When you reach the line containing "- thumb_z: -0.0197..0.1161" in the entries below, begin reproducing lines exactly, and stop once the line containing "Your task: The" is done.

#### Data for the task ####

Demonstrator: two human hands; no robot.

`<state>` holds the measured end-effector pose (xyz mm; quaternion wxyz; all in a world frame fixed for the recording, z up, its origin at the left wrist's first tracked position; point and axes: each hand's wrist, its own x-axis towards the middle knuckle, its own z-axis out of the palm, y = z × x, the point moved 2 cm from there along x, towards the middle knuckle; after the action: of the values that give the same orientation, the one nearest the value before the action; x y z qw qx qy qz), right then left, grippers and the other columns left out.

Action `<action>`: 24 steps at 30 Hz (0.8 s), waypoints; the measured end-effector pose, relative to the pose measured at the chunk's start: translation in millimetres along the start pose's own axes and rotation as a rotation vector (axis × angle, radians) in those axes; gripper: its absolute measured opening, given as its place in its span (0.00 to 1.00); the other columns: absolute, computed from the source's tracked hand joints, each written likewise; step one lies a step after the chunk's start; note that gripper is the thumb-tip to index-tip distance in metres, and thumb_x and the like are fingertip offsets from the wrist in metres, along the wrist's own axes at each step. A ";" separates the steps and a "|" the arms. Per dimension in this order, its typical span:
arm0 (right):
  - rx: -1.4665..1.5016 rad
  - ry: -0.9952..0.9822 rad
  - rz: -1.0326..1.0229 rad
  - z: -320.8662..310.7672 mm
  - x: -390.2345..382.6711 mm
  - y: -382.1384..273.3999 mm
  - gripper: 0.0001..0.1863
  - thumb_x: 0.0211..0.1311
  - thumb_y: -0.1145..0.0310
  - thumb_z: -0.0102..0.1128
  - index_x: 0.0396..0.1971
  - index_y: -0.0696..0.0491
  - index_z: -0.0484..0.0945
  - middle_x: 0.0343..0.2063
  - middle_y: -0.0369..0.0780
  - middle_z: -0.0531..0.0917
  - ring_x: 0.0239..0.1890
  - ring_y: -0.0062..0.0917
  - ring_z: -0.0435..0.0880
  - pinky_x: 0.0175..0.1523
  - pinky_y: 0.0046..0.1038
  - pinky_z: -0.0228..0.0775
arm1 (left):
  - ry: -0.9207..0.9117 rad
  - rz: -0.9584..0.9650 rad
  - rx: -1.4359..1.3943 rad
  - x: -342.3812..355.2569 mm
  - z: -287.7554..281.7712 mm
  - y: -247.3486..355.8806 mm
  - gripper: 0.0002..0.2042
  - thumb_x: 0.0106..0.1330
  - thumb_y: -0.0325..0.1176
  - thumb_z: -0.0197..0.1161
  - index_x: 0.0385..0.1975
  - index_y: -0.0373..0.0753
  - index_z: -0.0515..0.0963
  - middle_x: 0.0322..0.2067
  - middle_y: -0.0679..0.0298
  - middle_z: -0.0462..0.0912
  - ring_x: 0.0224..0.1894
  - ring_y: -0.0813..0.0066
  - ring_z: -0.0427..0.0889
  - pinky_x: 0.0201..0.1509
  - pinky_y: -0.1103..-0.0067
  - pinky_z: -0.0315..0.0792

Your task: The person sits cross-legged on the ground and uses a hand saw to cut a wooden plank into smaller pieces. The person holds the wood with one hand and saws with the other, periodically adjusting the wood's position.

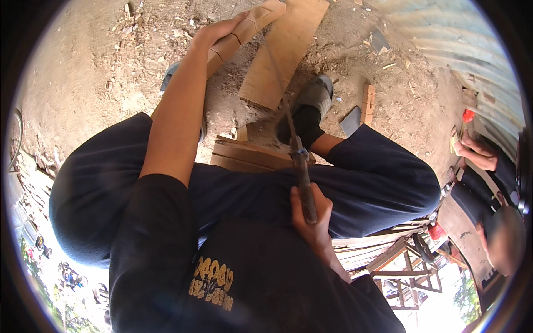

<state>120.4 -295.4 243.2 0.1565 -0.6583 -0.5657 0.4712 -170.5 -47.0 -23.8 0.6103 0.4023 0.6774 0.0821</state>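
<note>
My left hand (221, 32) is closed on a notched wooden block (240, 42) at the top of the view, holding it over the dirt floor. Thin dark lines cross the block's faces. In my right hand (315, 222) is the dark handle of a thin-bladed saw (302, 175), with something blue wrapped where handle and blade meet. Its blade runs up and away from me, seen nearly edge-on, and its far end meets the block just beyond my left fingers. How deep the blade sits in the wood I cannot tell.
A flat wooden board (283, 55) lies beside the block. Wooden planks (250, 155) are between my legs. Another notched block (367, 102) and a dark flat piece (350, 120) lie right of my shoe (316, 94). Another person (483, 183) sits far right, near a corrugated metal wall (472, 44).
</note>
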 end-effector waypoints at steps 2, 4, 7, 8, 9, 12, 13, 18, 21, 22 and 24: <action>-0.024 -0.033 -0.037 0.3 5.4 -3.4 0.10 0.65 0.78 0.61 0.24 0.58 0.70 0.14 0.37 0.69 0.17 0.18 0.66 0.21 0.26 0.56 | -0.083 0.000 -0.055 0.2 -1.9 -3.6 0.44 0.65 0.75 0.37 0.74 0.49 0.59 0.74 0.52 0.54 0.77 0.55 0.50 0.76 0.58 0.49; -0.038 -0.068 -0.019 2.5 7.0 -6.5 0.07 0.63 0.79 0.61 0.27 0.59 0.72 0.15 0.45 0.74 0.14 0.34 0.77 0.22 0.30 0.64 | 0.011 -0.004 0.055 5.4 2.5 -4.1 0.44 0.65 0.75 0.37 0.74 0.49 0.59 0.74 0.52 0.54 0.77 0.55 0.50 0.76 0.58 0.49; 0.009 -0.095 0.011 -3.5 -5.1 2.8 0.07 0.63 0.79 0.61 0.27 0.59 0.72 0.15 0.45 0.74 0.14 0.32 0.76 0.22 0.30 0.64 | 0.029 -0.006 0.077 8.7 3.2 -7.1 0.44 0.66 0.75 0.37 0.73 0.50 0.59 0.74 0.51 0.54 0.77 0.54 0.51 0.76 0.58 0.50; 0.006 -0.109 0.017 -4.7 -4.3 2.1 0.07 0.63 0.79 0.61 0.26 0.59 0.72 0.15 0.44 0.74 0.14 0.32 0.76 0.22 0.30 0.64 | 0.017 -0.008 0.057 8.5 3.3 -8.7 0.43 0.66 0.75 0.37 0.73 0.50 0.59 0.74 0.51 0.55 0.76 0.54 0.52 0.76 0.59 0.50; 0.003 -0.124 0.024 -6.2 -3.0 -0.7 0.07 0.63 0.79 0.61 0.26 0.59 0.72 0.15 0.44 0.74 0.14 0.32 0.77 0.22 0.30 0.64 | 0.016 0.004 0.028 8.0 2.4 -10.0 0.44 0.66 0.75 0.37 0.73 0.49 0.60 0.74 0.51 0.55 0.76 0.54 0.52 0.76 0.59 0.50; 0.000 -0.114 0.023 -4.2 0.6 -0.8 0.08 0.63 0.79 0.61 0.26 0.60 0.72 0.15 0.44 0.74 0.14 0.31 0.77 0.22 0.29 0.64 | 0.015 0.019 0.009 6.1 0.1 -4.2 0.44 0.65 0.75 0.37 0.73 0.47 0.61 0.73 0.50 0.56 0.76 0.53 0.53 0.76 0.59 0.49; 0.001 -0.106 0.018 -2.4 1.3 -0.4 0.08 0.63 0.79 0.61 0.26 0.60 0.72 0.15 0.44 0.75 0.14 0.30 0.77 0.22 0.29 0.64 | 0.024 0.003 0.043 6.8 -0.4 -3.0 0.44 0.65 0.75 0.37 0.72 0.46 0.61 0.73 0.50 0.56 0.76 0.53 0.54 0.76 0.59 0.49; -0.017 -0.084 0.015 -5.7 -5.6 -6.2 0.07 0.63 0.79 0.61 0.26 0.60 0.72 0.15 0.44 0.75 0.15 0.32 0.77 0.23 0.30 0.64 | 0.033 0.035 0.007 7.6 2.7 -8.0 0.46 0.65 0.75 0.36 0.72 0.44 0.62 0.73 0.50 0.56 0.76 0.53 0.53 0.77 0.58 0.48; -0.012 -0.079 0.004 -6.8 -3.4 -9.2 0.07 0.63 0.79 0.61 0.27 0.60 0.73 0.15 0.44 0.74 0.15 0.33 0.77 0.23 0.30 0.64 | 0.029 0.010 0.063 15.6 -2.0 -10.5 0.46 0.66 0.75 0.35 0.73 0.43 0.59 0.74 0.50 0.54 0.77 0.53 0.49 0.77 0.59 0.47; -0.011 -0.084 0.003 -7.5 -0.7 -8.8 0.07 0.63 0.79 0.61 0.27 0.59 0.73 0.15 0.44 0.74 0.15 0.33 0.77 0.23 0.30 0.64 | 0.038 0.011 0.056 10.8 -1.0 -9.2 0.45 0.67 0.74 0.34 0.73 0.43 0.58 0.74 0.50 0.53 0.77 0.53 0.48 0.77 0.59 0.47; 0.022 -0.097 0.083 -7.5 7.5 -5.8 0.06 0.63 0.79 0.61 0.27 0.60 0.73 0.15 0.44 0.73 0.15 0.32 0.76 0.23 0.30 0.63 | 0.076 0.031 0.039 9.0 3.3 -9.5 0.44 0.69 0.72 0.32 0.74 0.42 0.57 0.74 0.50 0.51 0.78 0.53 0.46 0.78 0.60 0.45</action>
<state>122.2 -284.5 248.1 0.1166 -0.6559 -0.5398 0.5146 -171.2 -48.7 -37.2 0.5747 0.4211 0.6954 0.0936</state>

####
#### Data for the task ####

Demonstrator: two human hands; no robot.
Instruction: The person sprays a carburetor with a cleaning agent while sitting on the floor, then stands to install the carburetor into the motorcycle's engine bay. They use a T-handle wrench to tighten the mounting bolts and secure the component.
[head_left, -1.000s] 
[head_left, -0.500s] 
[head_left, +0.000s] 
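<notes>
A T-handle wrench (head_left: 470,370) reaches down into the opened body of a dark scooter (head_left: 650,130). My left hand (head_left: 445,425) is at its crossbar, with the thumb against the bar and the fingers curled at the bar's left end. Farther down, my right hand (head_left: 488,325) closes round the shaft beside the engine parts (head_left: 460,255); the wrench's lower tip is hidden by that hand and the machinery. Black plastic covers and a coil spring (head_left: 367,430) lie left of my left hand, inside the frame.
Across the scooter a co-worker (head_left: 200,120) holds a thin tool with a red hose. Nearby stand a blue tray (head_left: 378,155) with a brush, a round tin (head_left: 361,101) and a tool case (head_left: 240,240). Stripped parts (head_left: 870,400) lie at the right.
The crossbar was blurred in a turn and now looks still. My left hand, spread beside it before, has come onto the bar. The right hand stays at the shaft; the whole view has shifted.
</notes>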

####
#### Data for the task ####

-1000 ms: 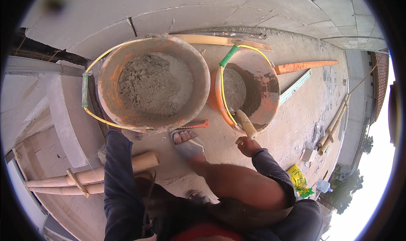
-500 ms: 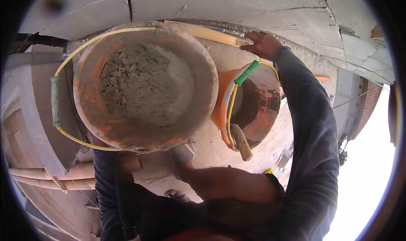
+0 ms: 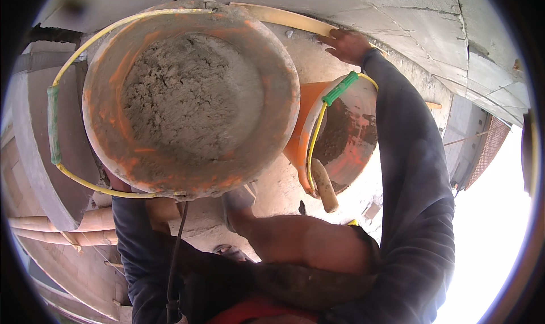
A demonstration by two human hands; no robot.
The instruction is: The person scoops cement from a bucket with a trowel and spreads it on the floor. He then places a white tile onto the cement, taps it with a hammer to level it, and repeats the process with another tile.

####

- [Answer area]
  - thumb_z: -0.0197..0.1161
  - index_x: 0.0385..0.1975
  - index_y: -0.0373..0.0753
  - index_z: -0.0515..0.0963
  - middle_x: 0.0322..0.2067
  - middle_y: -0.0679..0.0298
  - middle_z: -0.0462..0.0912
  - ring_x: 0.0224..0.1894
  - ring_y: -0.0813..0.0066
  - ring_z: -0.0427..0.0889
  - pinky_x: 0.0201..0.1509
  - pinky_y: -0.1103..-0.0067
  - pinky_z: -0.0315..0.0792

Your task: The person sits cross-legged on the ground and uses a hand saw to cut a wooden plank into smaller pieces. The person holds the wood with one hand and saws with the other, periodically adjusting the wood's position.

With this, the answer is complete.